BusyTarpDuster2017 said:

Sam Lowry said:

BusyTarpDuster2017 said:

Sam Lowry said:

BusyTarpDuster2017 said:

Sam Lowry said:

When you hear "let those who do not kiss icons be anathema," you assume it means every single person must venerate icons or be lost. Can you think of any other possible interpretation?

"Possible" in what world? The world of reality, or the world of Roman Catholic double talk?

Whatever you want to call it.

It's what all rational people who aren't brainwashed call it. If you actually had a substantive argument against there being a positive requirement to the anathema, we'd all have heard it by now.
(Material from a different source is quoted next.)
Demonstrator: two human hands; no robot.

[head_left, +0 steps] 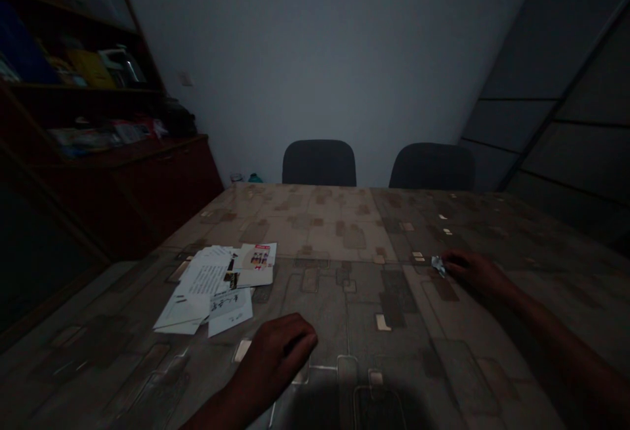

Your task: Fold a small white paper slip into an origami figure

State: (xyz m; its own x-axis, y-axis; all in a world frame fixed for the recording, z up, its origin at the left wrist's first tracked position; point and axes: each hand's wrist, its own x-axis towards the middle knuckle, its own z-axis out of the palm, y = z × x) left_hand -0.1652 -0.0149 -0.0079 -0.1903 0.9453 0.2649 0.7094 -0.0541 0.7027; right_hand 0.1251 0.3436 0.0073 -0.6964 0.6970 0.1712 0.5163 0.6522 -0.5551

You have heard it, but you weren't listening. I'm trying to get you to slow down and think.

All I've heard is denial of objective fact and non-arguments.

I'm waiting for you to speed up, and catch up to the rest of us in the rational world. Like I said, if you had an interpretation of the anathema that you think debunks the positive requirement, we'd have heard it by now. But you're the one slowing things down.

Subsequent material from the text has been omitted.